▸ Aim of the task: Your task is to copy all of the entries exactly as they are given.
==== Records provided ====
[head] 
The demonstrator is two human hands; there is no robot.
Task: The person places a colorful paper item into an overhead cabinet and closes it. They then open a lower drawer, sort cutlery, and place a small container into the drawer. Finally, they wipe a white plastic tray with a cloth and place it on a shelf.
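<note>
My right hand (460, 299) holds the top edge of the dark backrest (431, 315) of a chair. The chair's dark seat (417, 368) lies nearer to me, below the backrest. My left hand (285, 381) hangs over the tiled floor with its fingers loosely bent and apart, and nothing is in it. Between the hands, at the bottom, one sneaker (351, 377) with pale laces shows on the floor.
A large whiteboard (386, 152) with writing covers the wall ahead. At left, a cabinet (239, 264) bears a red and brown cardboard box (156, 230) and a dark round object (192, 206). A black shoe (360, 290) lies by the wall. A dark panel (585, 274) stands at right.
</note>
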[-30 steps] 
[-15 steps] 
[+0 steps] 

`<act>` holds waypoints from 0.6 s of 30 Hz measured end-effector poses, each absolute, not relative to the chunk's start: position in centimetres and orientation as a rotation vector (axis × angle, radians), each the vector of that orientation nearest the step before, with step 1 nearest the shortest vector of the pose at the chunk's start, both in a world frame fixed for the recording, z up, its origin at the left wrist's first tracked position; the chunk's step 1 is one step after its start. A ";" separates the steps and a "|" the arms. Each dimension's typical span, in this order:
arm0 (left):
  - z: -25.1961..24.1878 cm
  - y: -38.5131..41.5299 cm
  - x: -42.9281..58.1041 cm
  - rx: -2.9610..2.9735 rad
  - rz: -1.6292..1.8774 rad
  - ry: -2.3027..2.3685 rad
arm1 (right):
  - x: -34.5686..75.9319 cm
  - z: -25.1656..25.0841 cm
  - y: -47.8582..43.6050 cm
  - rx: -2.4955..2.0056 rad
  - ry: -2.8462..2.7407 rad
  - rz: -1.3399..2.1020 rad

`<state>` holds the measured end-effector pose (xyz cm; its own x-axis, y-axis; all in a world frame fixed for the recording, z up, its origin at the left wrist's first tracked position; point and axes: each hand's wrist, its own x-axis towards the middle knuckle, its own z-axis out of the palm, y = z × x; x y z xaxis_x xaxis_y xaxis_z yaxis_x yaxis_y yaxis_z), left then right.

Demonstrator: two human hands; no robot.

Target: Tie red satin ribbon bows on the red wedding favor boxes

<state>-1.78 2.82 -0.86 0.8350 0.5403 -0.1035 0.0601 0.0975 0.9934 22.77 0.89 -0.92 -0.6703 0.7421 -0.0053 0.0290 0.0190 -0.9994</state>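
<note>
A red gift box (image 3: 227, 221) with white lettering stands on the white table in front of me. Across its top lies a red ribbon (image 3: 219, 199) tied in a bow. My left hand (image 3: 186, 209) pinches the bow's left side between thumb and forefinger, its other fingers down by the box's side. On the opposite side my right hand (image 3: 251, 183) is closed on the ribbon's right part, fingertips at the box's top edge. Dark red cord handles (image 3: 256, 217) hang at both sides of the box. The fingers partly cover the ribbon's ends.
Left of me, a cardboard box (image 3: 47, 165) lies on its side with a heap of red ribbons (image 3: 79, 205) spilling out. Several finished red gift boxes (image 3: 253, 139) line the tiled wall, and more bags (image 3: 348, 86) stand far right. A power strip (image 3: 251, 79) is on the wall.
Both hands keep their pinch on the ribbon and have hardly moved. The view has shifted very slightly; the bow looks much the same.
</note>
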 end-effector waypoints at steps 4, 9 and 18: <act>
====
▸ Solved problem:
[head] 
The demonstrator is two human hands; there is no robot.
Task: The person places a colorful paper item into an overhead cabinet and closes it. They then open a lower drawer, sort cutlery, and place a small container into the drawer. Finally, they wipe a white plastic tray with a cloth and place it on a shelf.
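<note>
My right hand (460, 299) holds the top edge of the dark backrest (431, 315) of a chair. The chair's dark seat (417, 368) lies nearer to me, below the backrest. My left hand (285, 381) hangs over the tiled floor with its fingers loosely bent and apart, and nothing is in it. Between the hands, at the bottom, one sneaker (351, 377) with pale laces shows on the floor.
A large whiteboard (386, 152) with writing covers the wall ahead. At left, a cabinet (239, 264) bears a red and brown cardboard box (156, 230) and a dark round object (192, 206). A black shoe (360, 290) lies by the wall. A dark panel (585, 274) stands at right.
</note>
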[-30 steps] 
[-15 steps] 
[+0 steps] 

`<act>` holds waypoints from 0.6 s of 30 Hz measured end-effector poses, each absolute, not relative to the chunk's start: position in centimetres and orientation as a rotation vector (axis × angle, radians), each the vector of that orientation nearest the step before, with step 1 nearest the shortest vector of the pose at the chunk's start, both in a world frame fixed for the recording, z up, its origin at the left wrist's first tracked position; the chunk's step 1 is one step after its start. A ";" separates the steps and a "|" the arms. Each dimension's typical span, in this order:
arm0 (left):
  - z: -25.1961..24.1878 cm
  - y: -38.5131..41.5299 cm
  - x: -42.9281..58.1041 cm
  - rx: -2.9610..2.9735 rad
  - rz: -1.6292..1.8774 rad
  - ry: -2.3027..2.3685 rad
arm1 (right):
  - x: -34.5686..75.9319 cm
  - z: -25.1656..25.0841 cm
  - y: -47.8582..43.6050 cm
  - rx: -2.4955..2.0056 rad
  - ry: -2.8462..2.7407 rad
  - rz: -1.3399..2.1020 rad

`<state>` holds the measured end-effector pose (xyz cm; its own x-axis, y-axis; all in a world frame fixed for the recording, z up, its origin at the left wrist's first tracked position; point and axes: each hand's wrist, its own x-axis towards the middle knuckle, its own z-axis out of the palm, y = z × x; x y z xaxis_x xaxis_y xaxis_z yaxis_x yaxis_y yaxis_z), left then right.

Demonstrator: two human hands; no robot.

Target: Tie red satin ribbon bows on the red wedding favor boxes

<state>-1.78 2.82 -0.86 0.8350 0.5403 -0.1035 0.0601 0.0975 0.9934 22.77 0.89 -0.92 -0.6703 0.7421 -0.0053 0.0290 0.0190 -0.9994</state>
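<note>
A red gift box (image 3: 227, 221) with white lettering stands on the white table in front of me. Across its top lies a red ribbon (image 3: 219, 199) tied in a bow. My left hand (image 3: 186, 209) pinches the bow's left side between thumb and forefinger, its other fingers down by the box's side. On the opposite side my right hand (image 3: 251, 183) is closed on the ribbon's right part, fingertips at the box's top edge. Dark red cord handles (image 3: 256, 217) hang at both sides of the box. The fingers partly cover the ribbon's ends.
Left of me, a cardboard box (image 3: 47, 165) lies on its side with a heap of red ribbons (image 3: 79, 205) spilling out. Several finished red gift boxes (image 3: 253, 139) line the tiled wall, and more bags (image 3: 348, 86) stand far right. A power strip (image 3: 251, 79) is on the wall.
Both hands keep their pinch on the ribbon and have hardly moved. The view has shifted very slightly; the bow looks much the same.
</note>
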 end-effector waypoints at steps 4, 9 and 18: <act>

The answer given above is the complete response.